All right, all right, I'll admit that I'm as much as a gearhead as the next guy, and I've been checking out some digital cameras.  Unfortunately, I haven't yet found one that has all the features that I want, and it is indicative of the sad state of the digital camera market that I can't find such a camera, because my needs are pretty basic.  All I want to do is:

  1. Set the shutter speed
  2. Set the aperture
  3. Attach a studio flash to a PC terminal
  4. Shoot

However, at present, there are precious few cameras on the market that can do all four of these things, despite the fact that none of them present any technical challenges and are well within the capabilities of a $150 Pentax from 1976.

In the 35mm world, there are many market segments, from point-and-shoots all the way up to the most expensive, professional SLRs, but the lines between them are blurred, and it is not uncommon to see people with little professional interest in, or even knowledge of, photography, toting around professional-quality gear.  Not so in the digital market.  A non-professional would have to be pretty well-heeled indeed to be able to afford a top-of-the-line digital camera such as the Kodak DCS560 (yours for $26,944.95 at B&H).
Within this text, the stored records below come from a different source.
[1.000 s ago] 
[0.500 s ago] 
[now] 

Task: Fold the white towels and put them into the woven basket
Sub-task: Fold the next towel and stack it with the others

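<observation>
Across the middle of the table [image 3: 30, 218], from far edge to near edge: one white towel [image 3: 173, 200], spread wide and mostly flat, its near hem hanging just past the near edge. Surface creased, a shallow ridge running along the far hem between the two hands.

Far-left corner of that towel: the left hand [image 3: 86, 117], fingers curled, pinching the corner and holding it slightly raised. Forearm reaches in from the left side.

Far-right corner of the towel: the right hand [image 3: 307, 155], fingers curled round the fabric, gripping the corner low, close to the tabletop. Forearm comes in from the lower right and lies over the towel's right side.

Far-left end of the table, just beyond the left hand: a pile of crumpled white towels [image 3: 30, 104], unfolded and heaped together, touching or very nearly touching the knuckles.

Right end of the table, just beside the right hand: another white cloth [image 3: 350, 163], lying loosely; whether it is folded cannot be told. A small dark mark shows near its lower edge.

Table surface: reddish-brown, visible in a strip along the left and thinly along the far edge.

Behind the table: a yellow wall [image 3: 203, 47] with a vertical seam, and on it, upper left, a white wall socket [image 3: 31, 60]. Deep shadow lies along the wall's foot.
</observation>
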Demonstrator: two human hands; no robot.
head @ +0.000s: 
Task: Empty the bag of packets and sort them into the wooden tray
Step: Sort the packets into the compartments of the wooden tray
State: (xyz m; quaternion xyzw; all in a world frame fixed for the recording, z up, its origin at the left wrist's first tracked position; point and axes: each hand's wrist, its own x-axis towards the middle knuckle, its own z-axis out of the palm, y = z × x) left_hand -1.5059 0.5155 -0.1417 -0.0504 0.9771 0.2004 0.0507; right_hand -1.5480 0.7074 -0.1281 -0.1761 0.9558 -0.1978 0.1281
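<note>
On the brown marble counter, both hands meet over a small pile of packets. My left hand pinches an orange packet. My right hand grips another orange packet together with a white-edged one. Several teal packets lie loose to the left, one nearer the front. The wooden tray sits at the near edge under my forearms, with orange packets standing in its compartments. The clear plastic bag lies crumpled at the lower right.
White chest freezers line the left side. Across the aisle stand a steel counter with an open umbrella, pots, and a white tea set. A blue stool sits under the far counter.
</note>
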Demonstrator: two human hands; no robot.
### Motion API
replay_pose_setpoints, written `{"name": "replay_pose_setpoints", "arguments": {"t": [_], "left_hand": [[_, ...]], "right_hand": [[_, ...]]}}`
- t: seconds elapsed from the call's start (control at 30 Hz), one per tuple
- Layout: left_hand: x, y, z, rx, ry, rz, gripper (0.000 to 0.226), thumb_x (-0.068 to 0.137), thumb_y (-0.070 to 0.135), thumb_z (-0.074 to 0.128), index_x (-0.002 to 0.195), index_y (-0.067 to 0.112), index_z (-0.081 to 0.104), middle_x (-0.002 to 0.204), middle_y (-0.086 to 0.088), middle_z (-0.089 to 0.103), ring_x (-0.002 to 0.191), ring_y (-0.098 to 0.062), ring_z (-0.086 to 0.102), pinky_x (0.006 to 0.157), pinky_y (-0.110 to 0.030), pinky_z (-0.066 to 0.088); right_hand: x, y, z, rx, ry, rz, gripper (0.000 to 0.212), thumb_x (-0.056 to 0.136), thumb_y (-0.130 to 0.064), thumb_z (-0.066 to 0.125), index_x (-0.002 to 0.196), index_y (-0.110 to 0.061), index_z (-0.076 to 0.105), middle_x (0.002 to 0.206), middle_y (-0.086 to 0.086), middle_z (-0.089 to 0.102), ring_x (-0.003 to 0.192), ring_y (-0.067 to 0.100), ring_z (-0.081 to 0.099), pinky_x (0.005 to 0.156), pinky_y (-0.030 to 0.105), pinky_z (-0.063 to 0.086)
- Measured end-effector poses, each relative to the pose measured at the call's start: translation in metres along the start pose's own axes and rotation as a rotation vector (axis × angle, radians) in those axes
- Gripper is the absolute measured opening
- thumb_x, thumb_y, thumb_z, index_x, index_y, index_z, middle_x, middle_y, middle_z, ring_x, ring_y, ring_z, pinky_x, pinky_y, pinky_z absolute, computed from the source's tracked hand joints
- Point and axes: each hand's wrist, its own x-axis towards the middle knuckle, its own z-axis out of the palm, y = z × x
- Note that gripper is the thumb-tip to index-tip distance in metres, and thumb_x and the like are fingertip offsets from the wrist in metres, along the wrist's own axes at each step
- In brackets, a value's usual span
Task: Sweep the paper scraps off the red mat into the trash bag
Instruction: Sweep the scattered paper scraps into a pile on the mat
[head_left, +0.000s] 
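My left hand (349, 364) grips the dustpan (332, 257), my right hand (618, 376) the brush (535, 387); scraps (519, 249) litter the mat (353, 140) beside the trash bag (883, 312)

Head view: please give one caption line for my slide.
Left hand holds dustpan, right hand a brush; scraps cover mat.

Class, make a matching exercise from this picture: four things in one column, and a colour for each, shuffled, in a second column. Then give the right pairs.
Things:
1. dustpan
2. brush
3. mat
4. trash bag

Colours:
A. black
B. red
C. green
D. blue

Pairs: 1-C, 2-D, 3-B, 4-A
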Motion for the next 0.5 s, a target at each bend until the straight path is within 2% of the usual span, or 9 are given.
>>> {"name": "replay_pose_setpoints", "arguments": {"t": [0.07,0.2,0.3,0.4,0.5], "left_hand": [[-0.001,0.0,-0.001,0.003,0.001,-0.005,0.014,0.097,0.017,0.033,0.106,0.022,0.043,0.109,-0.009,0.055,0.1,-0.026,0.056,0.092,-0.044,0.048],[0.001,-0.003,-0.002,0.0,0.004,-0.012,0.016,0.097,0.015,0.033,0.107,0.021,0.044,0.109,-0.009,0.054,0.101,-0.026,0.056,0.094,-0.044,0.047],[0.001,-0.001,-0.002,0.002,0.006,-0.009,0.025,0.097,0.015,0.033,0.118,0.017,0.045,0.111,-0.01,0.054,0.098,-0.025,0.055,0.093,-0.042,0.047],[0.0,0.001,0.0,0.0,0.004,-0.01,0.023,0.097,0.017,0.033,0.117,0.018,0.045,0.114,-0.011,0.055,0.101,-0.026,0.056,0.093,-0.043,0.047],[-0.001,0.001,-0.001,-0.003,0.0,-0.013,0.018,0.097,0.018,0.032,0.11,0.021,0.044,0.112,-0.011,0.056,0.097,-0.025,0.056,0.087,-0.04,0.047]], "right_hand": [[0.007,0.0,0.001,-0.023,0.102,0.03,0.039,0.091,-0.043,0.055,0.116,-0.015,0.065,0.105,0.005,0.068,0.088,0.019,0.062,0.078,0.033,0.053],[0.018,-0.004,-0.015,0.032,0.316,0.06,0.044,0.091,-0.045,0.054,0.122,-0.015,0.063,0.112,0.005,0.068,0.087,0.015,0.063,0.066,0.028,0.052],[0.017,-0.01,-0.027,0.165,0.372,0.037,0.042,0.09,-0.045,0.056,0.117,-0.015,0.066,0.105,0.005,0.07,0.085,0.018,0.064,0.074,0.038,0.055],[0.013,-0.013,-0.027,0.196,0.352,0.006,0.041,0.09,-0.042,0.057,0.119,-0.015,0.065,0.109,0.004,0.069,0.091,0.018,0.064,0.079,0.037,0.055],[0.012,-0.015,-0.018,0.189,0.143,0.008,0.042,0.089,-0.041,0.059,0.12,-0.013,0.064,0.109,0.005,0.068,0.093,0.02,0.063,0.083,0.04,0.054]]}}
Even the cheaper professional digital cameras weigh in at about $5,000.  Since most amateurs such as myself can't afford the professional gear (or at least would rather spend the money on a car, or a down payment on a house), we wind up in what amounts to the digital point-and-shoot market.

And it's not just the digital equivalent of the point-and-shoot market either;  the cameras really are point-and-shoots.  They all have the annoying motorized zooms and lens caps so popular on consumer cameras, non-interchangeable lenses without a screw thread for filters (sometimes available as an extra-cost option), horrible add-on wide-angle and telephoto lenses, teeny-tiny viewfinders with no data display (the real-time LCD displays are nice but eat batteries), and so on.  Some of them do allow you to set the aperture or (less commonly) shutter speed manually, but on the other hand, so do some high-end 35mm point-and-shoots.
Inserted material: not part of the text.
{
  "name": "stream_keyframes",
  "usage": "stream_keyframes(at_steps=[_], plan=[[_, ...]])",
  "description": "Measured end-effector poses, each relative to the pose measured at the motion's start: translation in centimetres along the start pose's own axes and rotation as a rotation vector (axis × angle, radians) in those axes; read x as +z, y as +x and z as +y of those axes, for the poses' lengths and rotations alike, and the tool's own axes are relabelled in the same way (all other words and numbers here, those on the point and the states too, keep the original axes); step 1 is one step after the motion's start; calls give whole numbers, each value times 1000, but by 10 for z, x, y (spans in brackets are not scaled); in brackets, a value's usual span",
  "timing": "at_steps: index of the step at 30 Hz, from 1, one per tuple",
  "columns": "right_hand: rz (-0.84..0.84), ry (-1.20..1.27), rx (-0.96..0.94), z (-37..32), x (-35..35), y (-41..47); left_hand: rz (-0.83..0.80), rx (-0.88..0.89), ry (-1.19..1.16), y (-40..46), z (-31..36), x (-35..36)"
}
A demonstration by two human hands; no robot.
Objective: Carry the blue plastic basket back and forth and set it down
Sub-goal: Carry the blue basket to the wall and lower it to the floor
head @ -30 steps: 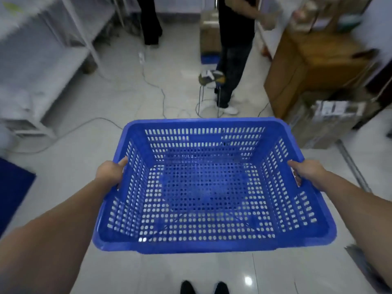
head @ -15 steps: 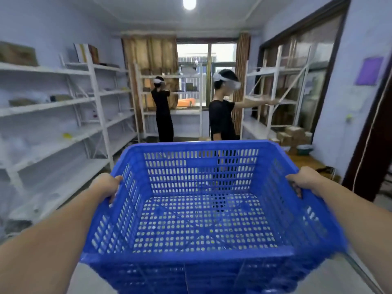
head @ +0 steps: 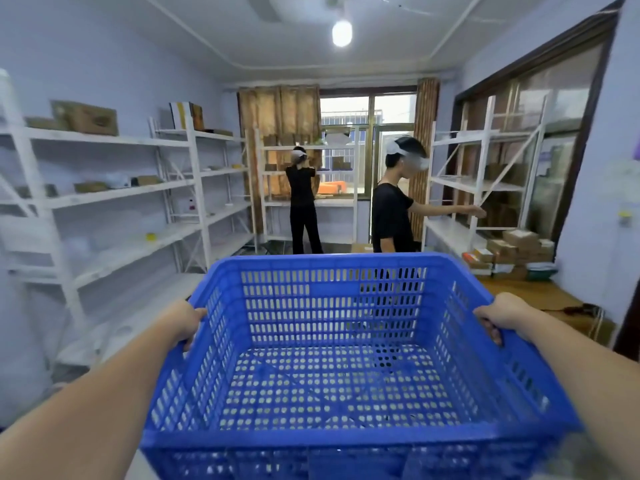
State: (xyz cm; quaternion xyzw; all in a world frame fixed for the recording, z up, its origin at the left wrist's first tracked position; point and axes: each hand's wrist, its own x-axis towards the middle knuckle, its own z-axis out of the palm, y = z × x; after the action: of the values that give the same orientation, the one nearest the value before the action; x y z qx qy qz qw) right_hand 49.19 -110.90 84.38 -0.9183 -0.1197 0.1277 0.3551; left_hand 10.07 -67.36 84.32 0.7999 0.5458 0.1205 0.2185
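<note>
The blue plastic basket (head: 332, 261) is held up in front of me at about waist height, empty, its perforated walls and floor facing the camera. My left hand (head: 181, 322) grips the left rim with the fingers curled over the edge. On the opposite side my right hand (head: 502, 315) clasps the right rim the same way. Both forearms reach in from the lower corners of the view.
White metal shelves (head: 138, 188) line the left wall and another rack (head: 485, 188) the right. A person in black (head: 393, 216) stands just beyond the basket reaching right; a second person (head: 303, 202) faces the far shelves. A wooden table (head: 540, 296) with boxes is at right.
The view has swung up from the floor to the room ahead. The basket has stayed in both hands and now sits lower in the view. The nearer person has stepped right.
</note>
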Motion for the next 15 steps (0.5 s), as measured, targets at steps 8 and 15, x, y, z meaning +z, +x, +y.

Imagine if every 35mm SLR suddenly disappeared from the face of the earth.  Imagine that the camera market consisted solely of 35mm P&S cameras, from the lowliest $50 K-Mart special to the Contax T ix at the high end, plus a handful of large format cameras costing $5,000 and up.  That's the state of the digital camera market today.

Can it really be so hard to take a reasonably advanced 35mm camera body, say a Canon EOS Rebel 2000 (that's the EOS 300 to you Europeans), add the 2-megapixel back and LCD screen from the Kodak DC290, fix the electronics to deal with the digital back, and sell it for a grand?  I'd buy it tomorrow.  Or better yet, why not just build a digital camera with a Canon lens mount?  (Why Canon?  Because it's the only 35mm SLR that doesn't require a mechanical coupling between the lens and the camera body;  the coupling is electronic.  In fact, EOS is an acronym for Electro-Optical System.)

I have yet to try out the DC290 because it isn't out yet.  I'll give it at try as soon as B&H gets a sample, and I may buy one.  But it will be a luxury purchase, something to play with.  Kodak et al have not yet produced a digital camera that compels me to purchase it.